Dem alten Mann standen die Tränen in den Augen, er stieg aus dem Auto, verbeugte sich und sagte: „Danke, mein Sohn“. Und er ging zu seinem alten Haus und wischte sich mit der Hand die Tränen ab…
Normalerweise stehen die Taxifahrer an dieser Stelle, in der Nähe der Bushaltestelle. Ich hielt dort an, um mein Auto nicht auf der Straße zu blinken, denn dieser Anruf war wirklich wichtig. Ich redete nur eine Minute; in dieser Zeit erhob sich ein trockener alter Mann, der Jackett und Krawatte trug, von der Bank und kam mit schweren Schritten zu meinem Fenster. Er klopfte leicht an die Scheibe, klopfte nicht einmal, sondern kratzte nur leise daran. Ich kurbelte das Fenster herunter, und mein Großvater fragte mich leise: „Sohn, bist du ein Taxifahrer? Ich verabschiedete mich von der Person am Telefon und antwortete: „Nein, das bin ich nicht. „Nein, Vater, ich bin kein Taxifahrer, wohin gehst du? „ – „Ja, ich bin nicht weit weg, etwa drei Kilometer.
– ‘Steig ein, Vater, ich fahre dich jetzt.’ Er setzte sich auf den Vordersitz. Wir fuhren los. Er atmete schwer, einfach weil er sehr alt war, und er erzählte mir, dass er jeden Tag mit dem Kleinbus in die Klinik fuhr und dafür 18 Griwna bezahlte. Jeden Tag – 18 Griwna. Aber heute wurde er in der Klinik aufgehalten, und er verpasste seinen Minibus und wartete lange auf den nächsten, und er konnte nicht gehen.
Ich saß da und hörte ihm zu, in meinem Kopf drehten sich viele Gedanken, und ich wusste nicht, was ich diesem trockenen alten Mann sagen sollte. Ich fragte nur nach dem Weg, sonst nichts; ich fuhr ihn einfach dumm an und schwieg. Er wohnte ganz am Ende der Straße, und sein Haus mit dem schrägen Dach war hinter den Häusern fast nicht zu sehen…“ „So, mein Sohn, wir sind angekommen, hier, dreh dich um“, und mein Großvater griff in seine Tasche nach seiner Brieftasche.

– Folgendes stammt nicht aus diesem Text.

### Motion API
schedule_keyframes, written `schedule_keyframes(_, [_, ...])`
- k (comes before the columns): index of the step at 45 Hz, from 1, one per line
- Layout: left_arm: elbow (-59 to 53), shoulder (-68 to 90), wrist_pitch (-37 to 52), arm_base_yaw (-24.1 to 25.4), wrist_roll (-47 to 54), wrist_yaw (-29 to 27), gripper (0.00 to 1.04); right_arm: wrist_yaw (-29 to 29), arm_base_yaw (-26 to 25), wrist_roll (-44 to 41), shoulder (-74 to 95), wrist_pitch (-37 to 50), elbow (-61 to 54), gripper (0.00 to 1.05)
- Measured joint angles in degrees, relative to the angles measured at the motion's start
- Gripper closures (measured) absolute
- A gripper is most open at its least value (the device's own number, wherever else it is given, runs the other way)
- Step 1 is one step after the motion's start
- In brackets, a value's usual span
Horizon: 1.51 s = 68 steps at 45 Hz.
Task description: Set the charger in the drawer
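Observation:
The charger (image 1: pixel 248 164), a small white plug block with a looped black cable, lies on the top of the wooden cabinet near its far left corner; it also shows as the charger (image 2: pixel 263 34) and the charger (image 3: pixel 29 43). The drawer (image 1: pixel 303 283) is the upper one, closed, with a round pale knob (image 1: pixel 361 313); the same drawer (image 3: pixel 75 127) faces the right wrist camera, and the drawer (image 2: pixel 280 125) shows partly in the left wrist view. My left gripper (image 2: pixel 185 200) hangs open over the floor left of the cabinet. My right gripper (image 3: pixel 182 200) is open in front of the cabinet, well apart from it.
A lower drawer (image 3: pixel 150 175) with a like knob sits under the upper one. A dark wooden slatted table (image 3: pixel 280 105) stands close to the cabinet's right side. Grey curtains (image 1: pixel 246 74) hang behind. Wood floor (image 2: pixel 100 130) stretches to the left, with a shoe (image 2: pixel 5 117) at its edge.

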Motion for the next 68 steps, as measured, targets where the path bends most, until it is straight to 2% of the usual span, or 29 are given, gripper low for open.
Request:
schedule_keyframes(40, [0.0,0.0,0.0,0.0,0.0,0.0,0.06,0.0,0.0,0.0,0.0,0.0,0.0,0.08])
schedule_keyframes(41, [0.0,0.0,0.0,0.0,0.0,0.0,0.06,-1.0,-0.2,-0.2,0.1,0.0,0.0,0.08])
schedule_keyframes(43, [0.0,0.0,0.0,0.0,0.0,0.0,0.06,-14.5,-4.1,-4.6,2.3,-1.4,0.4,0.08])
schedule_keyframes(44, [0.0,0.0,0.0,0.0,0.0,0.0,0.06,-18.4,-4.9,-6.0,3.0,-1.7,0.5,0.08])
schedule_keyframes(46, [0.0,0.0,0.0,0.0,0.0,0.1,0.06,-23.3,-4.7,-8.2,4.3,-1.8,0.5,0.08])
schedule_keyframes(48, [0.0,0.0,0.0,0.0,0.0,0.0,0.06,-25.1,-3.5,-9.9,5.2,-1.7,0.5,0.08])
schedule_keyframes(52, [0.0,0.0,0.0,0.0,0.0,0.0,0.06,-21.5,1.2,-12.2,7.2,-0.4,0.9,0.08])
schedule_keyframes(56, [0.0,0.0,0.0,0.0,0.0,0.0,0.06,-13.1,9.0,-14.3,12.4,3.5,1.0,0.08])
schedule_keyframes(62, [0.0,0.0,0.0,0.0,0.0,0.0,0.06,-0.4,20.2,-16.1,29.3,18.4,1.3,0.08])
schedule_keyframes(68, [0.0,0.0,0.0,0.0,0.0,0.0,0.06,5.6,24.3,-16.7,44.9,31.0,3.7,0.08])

„Nein, Vater, ich nehme kein Geld von dir, ich kann es nicht annehmen, du hast in deinem Leben für alles bezahlt.“ Dem alten Mann stiegen Tränen in die Augen, er stieg aus dem Auto und verbeugte sich: „Danke, mein Sohn.“ Und er ging in sein altes Haus und wischte sich die Tränen mit der Hand ab.
Und ich, ein gesunder 47-jähriger Mann, saß mit einem Kloß im Hals da und sah zu, wie er ging. Ich dachte: Natürlich ist unser Land berühmt dafür, Meisterschaften und den Eurovision Song Contest zu gewinnen, und die Olympischen Spiele sind wichtig… Aber ein Land, das sich nicht um die Rentner kümmern kann, kann nicht gesund sein. Und mir wurde klar, dass ich derjenige war, der sich jetzt vor ihm verbeugen sollte. Und ich schämte mich für unser Vaterland. Genau dafür schäme ich mich… Leute, helft ihnen, so gut ihr könnt, mit einem Pfennig, einer Schlange in der Klinik, bringt sie nach Hause, geht über die Straße… Friede sei mit euch, Freunde!!!